United States of America, Plaintiff,
v.
H. M. Prince Textiles, Inc.; Prince Mills, Inc.; and Hugo M. Prince, Defendants.


Cannella, District Judge.


The opinion of the court was delivered by: CANNELLA

CANNELLA, District Judge.

Judgment for the Government in the amount of $1,000 in civil penalties. Government's requested injunctive relief is denied.

 This court has jurisdiction of the action pursuant to 28 U.S.C. § 1345 and § 1355.

 This case was tried before this court without a jury on January 17, 1966. It is an action for civil penalties for violation of a Federal Trade Commission (FTC) cease and desist order, 15 U.S.C. § 45(l) and for an injunction against future violations of the order. *fn1"

 On February 10, 1953 the FTC issued a complaint against defendants H. M. Prince Textiles, Inc. and Hugo Prince, among others, charging them with violations of the Wool Products Labeling Act of 1939, 15 U.S.C. § 68 et seq. On August 6, 1953 a consent cease and desist order was issued against the defendants.

 In June of 1962, Prince Textiles (hereafter referred to as Prince) entered into negotiations with Toyo Boshi Kogyo Co., Ltd. (hereafter referred to as Toyo Boshi), which it believed to be a reputable firm, for the purchase of 20,000 pounds of yarn, which was to consist of 60% cashmere and 40% wool. Hugo Prince testified that to the best of his knowledge Prince had dealt with Toyo Boshi on one or two prior occasions. The defendants allege that all correspondence exchanged with Toyo Boshi clearly indicates that the product to be purchased must be 60% cashmere and 40% wool.

 It was agreed that a sample shipment would be sent by Toyo Boshi to Prince by air freight. This was done in July of 1962.

 A contract was entered into with Toyo Boshi on September 17, 1962. Hugo Prince testified that on the same day, after the defendants had an opportunity to have the yarn woven into fabric they sent a sample of the product to the United States Testing Company (hereafter referred to as U.S. Testing), (a recognized testing organization, as testified to by Dr. Golub, a government witness) to be tested for fiber content.

 Defendants contend that the sample was returned on September 25, 1962. U.S. Testing informed the defendants that a proper test could not be conducted from the finished dyed material. A new sample was sent to U.S. Testing on the same date, accompanied by a letter from Prince stating its belief that the goods to be tested were 65% cashmere/35% wool.

 On September 28, 1962, U.S. Testing reported that the sample tested was 58.4% cashmere/41.6% wool. On the basis of this test result, Prince, on October 2, 1962, established the letter of credit required for the purchase from Toyo Boshi of 20,000 pounds of material 60% cashmere/40% wool at $1.75 per pound, c.i.f.

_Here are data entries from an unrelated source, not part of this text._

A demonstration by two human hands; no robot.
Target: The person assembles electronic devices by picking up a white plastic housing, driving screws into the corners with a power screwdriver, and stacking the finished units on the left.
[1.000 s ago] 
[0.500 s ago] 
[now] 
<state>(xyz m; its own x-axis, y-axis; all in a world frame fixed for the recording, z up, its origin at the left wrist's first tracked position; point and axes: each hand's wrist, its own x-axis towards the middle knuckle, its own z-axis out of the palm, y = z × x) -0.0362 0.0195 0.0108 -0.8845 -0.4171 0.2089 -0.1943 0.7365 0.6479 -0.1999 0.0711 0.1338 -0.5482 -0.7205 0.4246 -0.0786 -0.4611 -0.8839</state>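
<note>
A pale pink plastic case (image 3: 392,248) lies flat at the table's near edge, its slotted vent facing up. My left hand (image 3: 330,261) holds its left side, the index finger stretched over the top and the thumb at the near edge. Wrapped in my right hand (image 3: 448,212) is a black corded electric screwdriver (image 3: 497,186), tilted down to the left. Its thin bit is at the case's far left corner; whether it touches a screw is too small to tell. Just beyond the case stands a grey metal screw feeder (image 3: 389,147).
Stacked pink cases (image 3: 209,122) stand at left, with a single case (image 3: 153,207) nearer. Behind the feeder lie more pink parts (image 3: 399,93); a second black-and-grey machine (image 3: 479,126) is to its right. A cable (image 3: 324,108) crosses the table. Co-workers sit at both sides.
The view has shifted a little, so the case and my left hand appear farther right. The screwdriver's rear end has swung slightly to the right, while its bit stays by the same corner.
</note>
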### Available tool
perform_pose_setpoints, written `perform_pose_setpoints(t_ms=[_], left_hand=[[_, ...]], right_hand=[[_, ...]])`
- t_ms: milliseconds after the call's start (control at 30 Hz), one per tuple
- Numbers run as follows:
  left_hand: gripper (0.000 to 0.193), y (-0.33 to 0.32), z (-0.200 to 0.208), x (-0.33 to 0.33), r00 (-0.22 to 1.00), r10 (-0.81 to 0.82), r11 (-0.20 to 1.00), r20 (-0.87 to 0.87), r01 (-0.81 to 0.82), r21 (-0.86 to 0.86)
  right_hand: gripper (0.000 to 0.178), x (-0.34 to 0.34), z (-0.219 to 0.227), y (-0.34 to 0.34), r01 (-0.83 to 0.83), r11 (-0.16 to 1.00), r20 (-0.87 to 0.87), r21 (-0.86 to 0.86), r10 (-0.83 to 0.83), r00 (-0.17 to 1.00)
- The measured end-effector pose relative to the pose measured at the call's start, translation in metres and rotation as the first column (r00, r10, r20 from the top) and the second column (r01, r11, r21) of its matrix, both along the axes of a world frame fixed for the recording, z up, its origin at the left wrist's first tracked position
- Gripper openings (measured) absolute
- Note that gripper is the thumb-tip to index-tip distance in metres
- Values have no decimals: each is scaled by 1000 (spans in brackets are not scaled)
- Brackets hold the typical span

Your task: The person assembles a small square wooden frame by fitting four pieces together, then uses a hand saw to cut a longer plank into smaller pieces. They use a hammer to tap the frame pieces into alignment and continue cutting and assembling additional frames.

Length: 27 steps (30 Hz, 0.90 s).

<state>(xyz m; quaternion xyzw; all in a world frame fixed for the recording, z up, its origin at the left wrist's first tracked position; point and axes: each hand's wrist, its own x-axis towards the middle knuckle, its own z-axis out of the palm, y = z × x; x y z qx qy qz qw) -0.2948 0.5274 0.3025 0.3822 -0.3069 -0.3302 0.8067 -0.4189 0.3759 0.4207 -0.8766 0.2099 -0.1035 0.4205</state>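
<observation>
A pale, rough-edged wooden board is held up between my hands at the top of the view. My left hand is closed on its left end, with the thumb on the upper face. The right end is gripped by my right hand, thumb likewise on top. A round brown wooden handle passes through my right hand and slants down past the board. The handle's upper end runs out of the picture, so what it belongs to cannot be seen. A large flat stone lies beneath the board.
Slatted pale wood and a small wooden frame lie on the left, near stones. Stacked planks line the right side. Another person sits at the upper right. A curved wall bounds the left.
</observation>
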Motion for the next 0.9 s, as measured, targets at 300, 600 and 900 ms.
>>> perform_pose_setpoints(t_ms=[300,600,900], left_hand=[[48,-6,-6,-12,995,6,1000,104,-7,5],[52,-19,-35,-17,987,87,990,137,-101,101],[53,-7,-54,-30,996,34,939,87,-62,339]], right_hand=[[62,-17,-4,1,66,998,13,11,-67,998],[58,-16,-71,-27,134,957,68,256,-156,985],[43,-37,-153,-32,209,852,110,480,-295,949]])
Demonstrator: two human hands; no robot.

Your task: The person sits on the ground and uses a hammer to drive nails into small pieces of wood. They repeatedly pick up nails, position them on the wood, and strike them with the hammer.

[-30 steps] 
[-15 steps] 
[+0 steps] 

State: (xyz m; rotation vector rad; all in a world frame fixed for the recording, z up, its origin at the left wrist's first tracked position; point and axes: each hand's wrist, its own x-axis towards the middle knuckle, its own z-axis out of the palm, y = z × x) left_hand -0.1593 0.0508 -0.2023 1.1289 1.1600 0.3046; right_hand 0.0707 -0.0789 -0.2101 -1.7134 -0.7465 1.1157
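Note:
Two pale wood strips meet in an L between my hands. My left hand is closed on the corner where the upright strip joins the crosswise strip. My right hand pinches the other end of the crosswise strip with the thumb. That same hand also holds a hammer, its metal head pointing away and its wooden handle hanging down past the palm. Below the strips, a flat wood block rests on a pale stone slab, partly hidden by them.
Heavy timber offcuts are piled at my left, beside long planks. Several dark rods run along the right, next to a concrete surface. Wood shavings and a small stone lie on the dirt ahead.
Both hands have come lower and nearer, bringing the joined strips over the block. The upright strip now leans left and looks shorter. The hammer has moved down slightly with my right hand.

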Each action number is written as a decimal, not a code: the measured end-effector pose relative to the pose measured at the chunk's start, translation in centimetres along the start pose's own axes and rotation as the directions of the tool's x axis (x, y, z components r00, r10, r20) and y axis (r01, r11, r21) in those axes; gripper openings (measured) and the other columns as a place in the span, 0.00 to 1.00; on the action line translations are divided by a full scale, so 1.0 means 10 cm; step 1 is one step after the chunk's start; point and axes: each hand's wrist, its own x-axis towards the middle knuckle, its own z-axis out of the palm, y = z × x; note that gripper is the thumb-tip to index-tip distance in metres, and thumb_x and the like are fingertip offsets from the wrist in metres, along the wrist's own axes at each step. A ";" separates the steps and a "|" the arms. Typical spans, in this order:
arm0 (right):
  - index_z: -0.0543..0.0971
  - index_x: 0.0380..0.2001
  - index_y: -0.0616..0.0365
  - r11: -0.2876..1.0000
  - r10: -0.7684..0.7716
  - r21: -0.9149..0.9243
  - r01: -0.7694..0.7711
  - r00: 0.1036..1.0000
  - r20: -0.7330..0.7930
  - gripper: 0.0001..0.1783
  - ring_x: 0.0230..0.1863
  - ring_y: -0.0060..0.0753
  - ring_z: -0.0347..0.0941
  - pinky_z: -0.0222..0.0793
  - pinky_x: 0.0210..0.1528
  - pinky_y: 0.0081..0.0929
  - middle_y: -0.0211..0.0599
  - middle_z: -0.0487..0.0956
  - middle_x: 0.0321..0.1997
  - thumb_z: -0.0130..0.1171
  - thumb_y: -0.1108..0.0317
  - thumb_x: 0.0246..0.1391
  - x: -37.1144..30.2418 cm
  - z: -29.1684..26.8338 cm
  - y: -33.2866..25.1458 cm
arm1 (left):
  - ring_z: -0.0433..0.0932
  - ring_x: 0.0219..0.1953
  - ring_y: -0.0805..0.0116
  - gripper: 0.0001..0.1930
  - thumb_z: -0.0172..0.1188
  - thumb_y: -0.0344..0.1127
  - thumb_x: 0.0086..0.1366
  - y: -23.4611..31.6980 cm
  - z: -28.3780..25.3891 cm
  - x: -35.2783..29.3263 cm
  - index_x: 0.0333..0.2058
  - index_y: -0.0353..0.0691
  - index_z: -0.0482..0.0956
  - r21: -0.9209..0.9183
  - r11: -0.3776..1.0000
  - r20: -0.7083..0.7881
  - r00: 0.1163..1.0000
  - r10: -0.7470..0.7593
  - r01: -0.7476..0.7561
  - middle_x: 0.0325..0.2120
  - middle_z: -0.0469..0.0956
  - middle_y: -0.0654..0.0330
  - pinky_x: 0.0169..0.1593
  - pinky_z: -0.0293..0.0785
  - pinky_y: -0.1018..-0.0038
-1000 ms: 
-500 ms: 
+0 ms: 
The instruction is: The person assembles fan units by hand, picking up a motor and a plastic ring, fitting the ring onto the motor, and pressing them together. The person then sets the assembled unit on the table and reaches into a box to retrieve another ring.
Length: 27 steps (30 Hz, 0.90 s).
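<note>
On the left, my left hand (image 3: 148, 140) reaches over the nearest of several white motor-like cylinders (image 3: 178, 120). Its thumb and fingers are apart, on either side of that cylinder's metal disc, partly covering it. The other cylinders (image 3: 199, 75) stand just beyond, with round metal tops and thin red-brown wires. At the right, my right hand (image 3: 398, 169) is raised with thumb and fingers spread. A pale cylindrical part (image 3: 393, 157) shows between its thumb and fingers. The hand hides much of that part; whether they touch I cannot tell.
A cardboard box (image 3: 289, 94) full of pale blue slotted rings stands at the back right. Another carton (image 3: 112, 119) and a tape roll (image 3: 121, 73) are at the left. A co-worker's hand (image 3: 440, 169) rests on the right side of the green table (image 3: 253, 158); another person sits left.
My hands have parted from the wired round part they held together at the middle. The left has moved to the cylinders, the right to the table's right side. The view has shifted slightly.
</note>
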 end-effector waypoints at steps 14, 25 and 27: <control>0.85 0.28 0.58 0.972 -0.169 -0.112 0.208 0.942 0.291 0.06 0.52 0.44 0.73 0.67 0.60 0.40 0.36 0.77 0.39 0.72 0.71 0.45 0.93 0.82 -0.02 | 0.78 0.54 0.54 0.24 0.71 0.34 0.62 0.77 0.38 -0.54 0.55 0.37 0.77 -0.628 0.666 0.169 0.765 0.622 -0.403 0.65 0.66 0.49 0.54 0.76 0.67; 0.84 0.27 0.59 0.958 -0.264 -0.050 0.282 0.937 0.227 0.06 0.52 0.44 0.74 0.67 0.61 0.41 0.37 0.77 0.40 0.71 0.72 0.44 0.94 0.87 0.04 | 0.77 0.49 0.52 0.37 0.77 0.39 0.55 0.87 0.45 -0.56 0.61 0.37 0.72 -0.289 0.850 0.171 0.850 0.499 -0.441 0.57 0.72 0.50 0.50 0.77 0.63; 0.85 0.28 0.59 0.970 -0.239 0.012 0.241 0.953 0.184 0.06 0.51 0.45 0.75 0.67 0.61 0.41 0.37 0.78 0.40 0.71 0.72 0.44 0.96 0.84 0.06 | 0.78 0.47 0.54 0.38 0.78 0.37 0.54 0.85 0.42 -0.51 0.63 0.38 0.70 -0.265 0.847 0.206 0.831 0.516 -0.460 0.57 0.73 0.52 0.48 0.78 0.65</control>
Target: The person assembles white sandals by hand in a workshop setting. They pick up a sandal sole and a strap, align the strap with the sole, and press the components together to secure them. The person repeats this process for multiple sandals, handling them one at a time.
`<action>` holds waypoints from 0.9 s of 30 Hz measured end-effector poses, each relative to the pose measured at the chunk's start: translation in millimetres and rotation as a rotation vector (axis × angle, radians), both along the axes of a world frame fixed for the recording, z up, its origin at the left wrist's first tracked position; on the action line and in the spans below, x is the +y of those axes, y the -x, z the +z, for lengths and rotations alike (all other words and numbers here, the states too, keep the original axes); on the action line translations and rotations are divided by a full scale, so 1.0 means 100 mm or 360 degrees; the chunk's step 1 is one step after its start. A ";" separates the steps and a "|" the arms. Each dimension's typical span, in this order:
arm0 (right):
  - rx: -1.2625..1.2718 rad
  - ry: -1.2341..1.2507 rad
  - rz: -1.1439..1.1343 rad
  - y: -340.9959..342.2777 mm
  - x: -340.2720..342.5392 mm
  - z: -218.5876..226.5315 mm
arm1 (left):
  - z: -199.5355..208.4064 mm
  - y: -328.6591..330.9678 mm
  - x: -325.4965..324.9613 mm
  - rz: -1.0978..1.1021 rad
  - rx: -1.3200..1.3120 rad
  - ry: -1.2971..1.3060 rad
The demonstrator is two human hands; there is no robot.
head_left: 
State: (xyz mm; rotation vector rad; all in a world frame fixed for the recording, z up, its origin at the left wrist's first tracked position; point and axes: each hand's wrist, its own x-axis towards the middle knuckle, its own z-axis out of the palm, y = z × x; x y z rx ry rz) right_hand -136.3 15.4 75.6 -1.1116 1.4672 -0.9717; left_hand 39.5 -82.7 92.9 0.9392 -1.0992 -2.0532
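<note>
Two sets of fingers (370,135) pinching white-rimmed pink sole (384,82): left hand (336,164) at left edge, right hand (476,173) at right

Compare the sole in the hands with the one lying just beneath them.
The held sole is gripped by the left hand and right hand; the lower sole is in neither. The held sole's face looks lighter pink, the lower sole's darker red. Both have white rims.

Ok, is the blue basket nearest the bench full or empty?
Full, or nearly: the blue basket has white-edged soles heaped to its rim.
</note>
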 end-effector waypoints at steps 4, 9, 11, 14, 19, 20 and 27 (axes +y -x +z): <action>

 The 20,000 pounds of yarn labelled as 60% cashmere, 40% wool was sent by Toyo Boshi to Prince in four shipments in October and November of 1962. The material was then sent out to various companies to be spun, finished and sponged.

 On January 3, 1963, Hart, Shaffner and Marx ordered 30 pieces of the material woven into Prince Style No. 458/10.

 On January 28, 1963, Prince sent another sample to U.S. Testing for analysis, accompanied by a letter from Prince stating its belief that the sample was 75% cashmere/25% wool. On February 6, 1963, a written report was sent to Prince stating that the sample was 55.7% cashmere (down), 1.0% cashmere (beard), 42.2% wool and 1.1% other. The defendants claim that the report was initially received on January 29, 1963 and the February 6, 1963 report merely confirmed the earlier report made by telephone.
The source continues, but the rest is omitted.